Many programmes still begin with building understanding – covering concepts, risks, common pitfalls and practical ways to get the best from AI tools, including how to prompt effectively and refine outputs.

This means focusing on:

  • real use cases
  • hands-on experience
  • embedding AI into everyday workflows

For example, training focused on content creation is not just about understanding tools, but about applying them – generating outputs, refining prompts and integrating AI into existing processes .

In more technical environments, the emphasis shifts further – towards improving productivity, supporting development processes and integrating AI across the software lifecycle .

Across both, the direction of travel is clear:
AI training is moving from knowing about AI to using it effectively in context.

3. A growing gap in effective use

Alongside increased adoption, a consistent challenge is emerging.

Many individuals are already using AI tools – but often in limited or inconsistent ways. Typical usage tends to focus on:

  • quick answers
  • drafting content
  • basic task support

Far fewer are:

  • structuring prompts effectively
  • iterating and refining outputs
  • using AI to support thinking, decision-making or problem-solving

And fewer still are exploring more advanced applications such as automation or integrating AI into workflows.

This creates a gap – not in access, but in how effectively AI is being used.

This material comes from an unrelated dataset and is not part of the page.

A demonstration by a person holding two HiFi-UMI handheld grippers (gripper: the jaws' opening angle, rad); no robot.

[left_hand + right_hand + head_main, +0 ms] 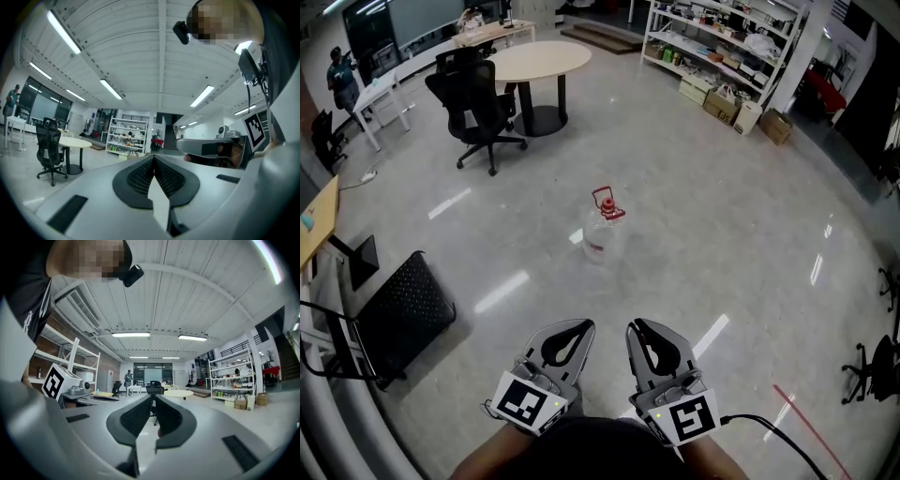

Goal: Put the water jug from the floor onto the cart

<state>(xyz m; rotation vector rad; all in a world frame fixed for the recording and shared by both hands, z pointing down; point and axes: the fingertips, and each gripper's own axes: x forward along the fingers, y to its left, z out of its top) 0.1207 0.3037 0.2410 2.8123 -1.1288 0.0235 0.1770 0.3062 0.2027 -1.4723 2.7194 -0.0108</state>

For organisations, this is becoming a key focus of training: not just enabling use, but improving the quality and impact of that use.

4. Risk, governance and responsible use remain central

As organisations expand their use of AI, there is also a strong and consistent focus on risk and responsible use.

Across a wide range of training requests, there is a need to address:

  • data privacy and security
  • how AI tools handle organisational information
  • ethical considerations and governance
  • limitations such as bias or unreliable outputs

In many cases, these concerns are not secondary – they are a primary driver for training.

Organisations are looking to enable adoption, while ensuring that appropriate guardrails are in place.

5. AI capability operates at multiple levels

What is becoming clearer is that AI capability is not a single skill – it operates across different levels of the organisation.

At a strategic level, organisations are considering:

  • how AI can create competitive advantage
  • which tools and platforms to prioritise
  • what governance and guardrails are required

At a departmental level, the focus shifts to application:

  • how AI can support specific functions such as marketing, finance or operations
  • where the most valuable use cases sit
  • how workflows may change

At an individual level, the focus is on capability:

  • how to get started with AI tools
  • how to improve how they are used
  • developing practical skills such as prompt engineering and critical evaluation

In many organisations, these layers are being addressed – but not always in a coordinated way.

6. What effective use can look like in practice

Where individuals and teams are developing more confidence with AI, the way it is being used begins to change.

Beyond basic tasks, AI can start to support:

  • structured thinking and planning
  • shaping ideas and exploring options
  • drafting and refining requirements
  • analysing discussions and identifying improvements
  • highlighting opportunities to embed AI within processes

This represents a shift from using AI as a tool for outputs, to using it as part of how work is designed and delivered.

So what does this mean for L&D?

Taken together, these patterns suggest a few practical considerations:

  • Begin with awareness, but plan early for application
  • Focus on real use cases and workflows, not just tools
  • Embed risk and responsible use from the outset
  • Recognise that different roles require different levels of depth
  • Think beyond one-off interventions towards ongoing capability development

A final thought

AI is not simply another topic to add to the learning agenda.

It is a capability that cuts across the organisation – shaping how people work, make decisions and deliver outcomes.

The organisations making the most progress are not necessarily those doing the most training, but those taking a more coordinated and practical approach to building AI capability – from strategy through to day-to-day application.